Instructions to follow — Would you set down every line of the data below exactly as it reads?
####
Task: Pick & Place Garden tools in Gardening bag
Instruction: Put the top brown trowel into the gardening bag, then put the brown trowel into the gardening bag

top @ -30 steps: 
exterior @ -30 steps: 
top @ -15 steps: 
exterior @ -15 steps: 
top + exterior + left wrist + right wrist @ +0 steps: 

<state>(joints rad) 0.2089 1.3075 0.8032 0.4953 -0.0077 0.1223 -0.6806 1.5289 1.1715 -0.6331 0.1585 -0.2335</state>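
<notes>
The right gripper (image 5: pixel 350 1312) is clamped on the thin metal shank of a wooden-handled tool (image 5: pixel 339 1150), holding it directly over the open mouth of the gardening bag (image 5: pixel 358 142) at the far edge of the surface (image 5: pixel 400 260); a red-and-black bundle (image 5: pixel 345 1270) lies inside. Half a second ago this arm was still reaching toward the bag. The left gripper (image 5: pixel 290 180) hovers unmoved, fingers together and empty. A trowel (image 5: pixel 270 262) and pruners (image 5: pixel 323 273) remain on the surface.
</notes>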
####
Task solution —
Task: Pick & Place Garden tools in Gardening bag
Instruction: Put the top brown trowel into the gardening bag, then put the brown trowel into the gardening bag

top @ -30 steps: 
exterior @ -30 steps: 
top @ -15 steps: 
exterior @ -15 steps: 
top + exterior + left wrist + right wrist @ +0 steps: 

<state>(joints rad) 0.2089 1.3075 0.8032 0.4953 -0.0077 0.1223 -0.6806 1.5289 1.1715 -0.6331 0.1585 -0.2335</state>
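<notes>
The right gripper (image 5: pixel 350 1312) is clamped on the thin metal shank of a wooden-handled tool (image 5: pixel 339 1150), holding it directly over the open mouth of the gardening bag (image 5: pixel 358 142) at the far edge of the surface (image 5: pixel 400 260); a red-and-black bundle (image 5: pixel 345 1270) lies inside. Half a second ago this arm was still reaching toward the bag. The left gripper (image 5: pixel 290 180) hovers unmoved, fingers together and empty. A trowel (image 5: pixel 270 262) and pruners (image 5: pixel 323 273) remain on the surface.
</notes>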

That finishes the exercise.